Tcheng David K, Nayak Ashwin K, Fowlkes Charless C, Punyasena Surangi W
Illinois Informatics Institute, University of Illinois, Urbana, Illinois, United States of America.
School of Integrative Biology, University of Illinois, Urbana, Illinois, United States of America.
PLoS One. 2016 Feb 11;11(2):e0148879. doi: 10.1371/journal.pone.0148879. eCollection 2016.
Discriminating between black and white spruce (Picea mariana and Picea glauca) is a difficult palynological classification problem that, if solved, would provide valuable data for paleoclimate reconstructions. We developed an open-source visual recognition software (ARLO, Automated Recognition with Layered Optimization) capable of differentiating between these two species at an accuracy on par with human experts. The system applies pattern recognition and machine learning to the analysis of pollen images and discovers general-purpose image features, defined by simple features of lines and grids of pixels taken at different dimensions, size, spacing, and resolution. It adapts to a given problem by searching for the most effective combination of both feature representation and learning strategy. This results in a powerful and flexible framework for image classification. We worked with images acquired using an automated slide scanner. We first applied a hash-based "pollen spotting" model to segment pollen grains from the slide background. We next tested ARLO's ability to reconstruct black to white spruce pollen ratios using artificially constructed slides of known ratios. We then developed a more scalable hash-based method of image analysis that was able to distinguish between the pollen of black and white spruce with an estimated accuracy of 83.61%, comparable to human expert performance.
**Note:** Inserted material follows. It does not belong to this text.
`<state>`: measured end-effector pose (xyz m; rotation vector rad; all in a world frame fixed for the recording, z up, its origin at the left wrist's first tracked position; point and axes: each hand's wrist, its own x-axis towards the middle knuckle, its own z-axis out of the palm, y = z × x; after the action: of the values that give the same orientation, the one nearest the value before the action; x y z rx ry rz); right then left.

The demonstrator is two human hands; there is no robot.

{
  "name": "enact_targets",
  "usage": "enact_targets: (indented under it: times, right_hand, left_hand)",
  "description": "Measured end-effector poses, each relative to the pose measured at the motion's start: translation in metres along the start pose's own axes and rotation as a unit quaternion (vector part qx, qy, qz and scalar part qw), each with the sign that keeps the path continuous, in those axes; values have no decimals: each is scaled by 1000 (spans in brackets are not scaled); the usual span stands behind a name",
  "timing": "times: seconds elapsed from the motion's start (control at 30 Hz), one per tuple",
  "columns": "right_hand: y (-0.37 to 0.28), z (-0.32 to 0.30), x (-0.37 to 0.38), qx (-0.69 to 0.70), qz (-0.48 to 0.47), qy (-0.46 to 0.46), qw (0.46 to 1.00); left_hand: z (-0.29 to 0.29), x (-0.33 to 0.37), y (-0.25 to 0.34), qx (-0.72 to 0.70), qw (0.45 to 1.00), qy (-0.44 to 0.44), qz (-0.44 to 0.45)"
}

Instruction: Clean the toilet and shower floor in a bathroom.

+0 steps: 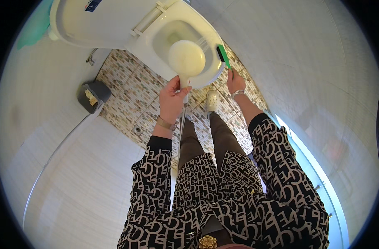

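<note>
Over the toilet (189, 14), spray low with shower head (186, 58) pinched in left grip (173, 94), and scrub gently with brush (225, 57) pinched in right grip (236, 83)

Pale walls (289, 54) flank a brown, beige mosaic-patterned floor (129, 93).

The 2 arms reach forward: the left arm (153, 178) runs nearly straight, while the right arm (276, 149) slants inward from the lower right. The left hand (172, 93) is curled in a grip, its thumb (184, 91) on the inner side. The right hand (236, 83), apart from it, is also closed in a grip. The left wrist (166, 121) and right wrist (238, 93) point ahead.
</note>
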<state>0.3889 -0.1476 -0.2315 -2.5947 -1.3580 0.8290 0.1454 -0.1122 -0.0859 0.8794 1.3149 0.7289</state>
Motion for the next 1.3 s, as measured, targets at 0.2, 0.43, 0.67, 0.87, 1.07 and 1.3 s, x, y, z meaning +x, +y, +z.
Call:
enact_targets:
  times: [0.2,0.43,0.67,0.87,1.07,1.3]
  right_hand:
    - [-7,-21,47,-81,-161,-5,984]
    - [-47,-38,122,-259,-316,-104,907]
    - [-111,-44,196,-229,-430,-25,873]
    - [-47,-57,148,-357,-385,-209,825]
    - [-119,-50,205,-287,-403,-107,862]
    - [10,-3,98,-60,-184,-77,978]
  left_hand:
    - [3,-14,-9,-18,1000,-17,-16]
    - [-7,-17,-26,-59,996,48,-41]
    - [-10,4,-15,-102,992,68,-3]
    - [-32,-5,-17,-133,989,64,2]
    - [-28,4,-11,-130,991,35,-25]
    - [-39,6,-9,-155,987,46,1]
Our results demonstrate the capability of machine learning systems to automate challenging taxonomic classifications in pollen analysis, and our success with simple image representations suggests that our approach is generalizable to many other object recognition problems.
区分黑云杉和白云杉(黑云杉和白云杉)是一个困难的孢粉学分类问题,如果解决,将为古气候重建提供有价值的数据。我们开发了一种开源视觉识别软件(ARLO,分层优化自动识别),能够以与人类专家相当的准确率区分这两个物种。该系统将模式识别和机器学习应用于花粉图像分析,并发现通用图像特征,这些特征由在不同维度、大小、间距和分辨率下拍摄的像素线和网格的简单特征定义。它通过搜索特征表示和学习策略的最有效组合来适应给定问题。这产生了一个强大而灵活的图像分类框架。我们使用自动幻灯片扫描仪获取的图像进行工作。我们首先应用基于哈希的“花粉识别”模型从幻灯片背景中分割出花粉粒。接下来,我们测试了ARLO使用已知比例的人工构建幻灯片重建黑云杉与白云杉花粉比例的能力。然后,我们开发了一种更具可扩展性的基于哈希的图像分析方法,能够以估计83.61%的准确率区分黑云杉和白云杉的花粉,与人类专家的表现相当。我们的结果证明了机器学习系统在花粉分析中实现具有挑战性的分类学分类自动化的能力,并且我们在简单图像表示方面的成功表明我们的方法可以推广到许多其他物体识别问题。